After a difficult and expensive ITC investigation results in an order excluding certain goods from importation into the U.S., both the patent owner and accused patent infringer may think that the matter is finally over. But in fact, the parties’ dispute may just move to a new forum: the U.S. Bureau of Customs and Border Patrol (“Customs”). Customs, not the ITC, actually enforces the ITC’s exclusion orders. Once an exclusion order issues, Customs develops guidelines for identifying infringing goods. Customs then seeks to prevent infringing goods from entering the U.S.
A crucial difference between Customs and the ITC is that parties may meet separately with Customs, without their adversary even knowing that such meeting occurs. Customs may meet separately with both the patent owner and accused infringer to discuss how Customs should implement the exclusion order. Even more significantly, an importer may challenge the scope of an exclusion order in a Customs administrative proceeding. This challenge can be prospective, for example, an importer can seek a ruling from Customs that a redesigned product does not infringe the patent at issue and so does not violate the exclusion order. The challenge also can be retrospective, where an importer challenges Customs’ exclusion or detention of a particular shipment. Both types of proceedings happen between the importer and Customs only; the patent owner has no right to participate or appeal Customs’ ruling.

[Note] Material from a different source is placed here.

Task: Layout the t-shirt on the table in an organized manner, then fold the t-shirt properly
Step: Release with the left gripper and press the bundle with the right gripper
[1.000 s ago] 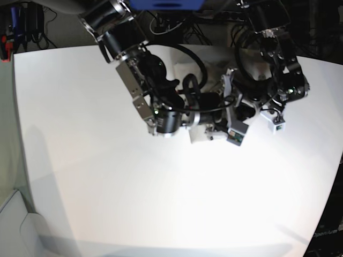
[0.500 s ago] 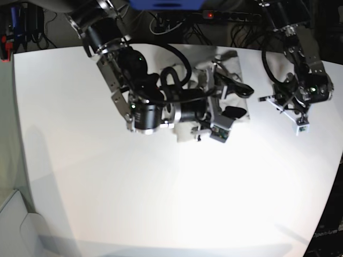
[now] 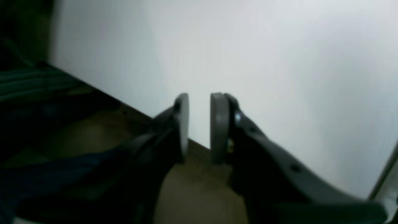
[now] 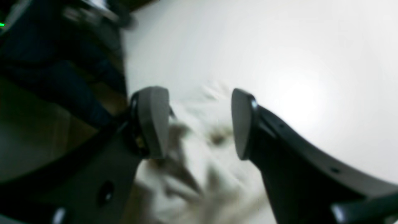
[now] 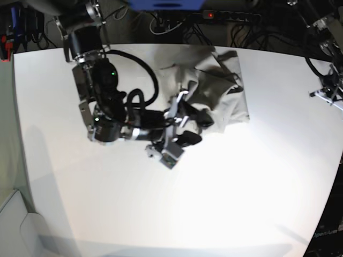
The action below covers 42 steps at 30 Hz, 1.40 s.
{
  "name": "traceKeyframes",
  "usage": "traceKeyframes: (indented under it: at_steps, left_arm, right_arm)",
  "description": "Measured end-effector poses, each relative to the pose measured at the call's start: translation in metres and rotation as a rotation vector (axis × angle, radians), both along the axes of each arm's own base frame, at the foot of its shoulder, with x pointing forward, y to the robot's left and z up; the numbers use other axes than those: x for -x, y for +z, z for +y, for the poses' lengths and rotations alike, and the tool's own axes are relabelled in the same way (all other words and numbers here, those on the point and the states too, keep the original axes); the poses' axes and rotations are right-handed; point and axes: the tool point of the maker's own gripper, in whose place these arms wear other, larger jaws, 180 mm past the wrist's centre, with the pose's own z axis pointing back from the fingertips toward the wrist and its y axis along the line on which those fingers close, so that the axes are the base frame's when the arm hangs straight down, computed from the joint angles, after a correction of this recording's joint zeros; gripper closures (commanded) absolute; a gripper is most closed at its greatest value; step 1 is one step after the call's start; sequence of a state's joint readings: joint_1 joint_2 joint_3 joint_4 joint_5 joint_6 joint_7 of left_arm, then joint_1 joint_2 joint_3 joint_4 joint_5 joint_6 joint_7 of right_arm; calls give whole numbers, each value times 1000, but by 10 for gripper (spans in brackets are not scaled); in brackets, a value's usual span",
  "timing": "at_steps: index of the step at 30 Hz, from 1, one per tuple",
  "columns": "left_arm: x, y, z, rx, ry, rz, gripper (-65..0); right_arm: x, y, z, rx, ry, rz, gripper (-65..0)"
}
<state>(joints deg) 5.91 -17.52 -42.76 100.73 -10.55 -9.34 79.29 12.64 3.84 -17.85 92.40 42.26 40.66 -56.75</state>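
In the base view, the right arm's fingers (image 5: 188, 128) sit left of the middle, spread wide with nothing between them, right at the lower left edge of the t-shirt (image 5: 222, 91). The t-shirt lies bunched up and wrinkled at the top middle of the white tabletop (image 5: 225, 193). At the far right edge, the left arm's fingers (image 3: 199, 126) hang over the tabletop's edge, close together with a small gap, holding nothing.

Black arms (image 5: 102, 91); looping cables; grey-padded tool (image 4: 199, 123).
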Motion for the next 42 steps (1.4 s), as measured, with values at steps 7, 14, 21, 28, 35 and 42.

Customs’ procedures can be a great advantage for an importer dealing with an exclusion order. Potentially, the importer can work around the exclusion order and obtain the right to import new redesigned products, without facing the patent owner again in court.
Recently, the Customs has been criticized for allegedly failing to adequately enforce exclusion orders. In June, the Obama Administration announced a review of Customs’ enforcement procedures, citing concerns about Customs’ ability to handle the “complexity” of determining whether or not a given product violates an exclusion order. Members of Congress have written letters to Customs and the Department of Homeland security that criticize Customs’ enforcement and demand more information. In July, Microsoft took the unprecedented step of filing a lawsuit against Customs in a U.S. court when Customs refused to exclude certain Motorola imports that Microsoft believes are covered by an ITC exclusion order. Microsoft is particularly upset that Customs’ rulings resulted from “secret” meetings between Motorola and Customs.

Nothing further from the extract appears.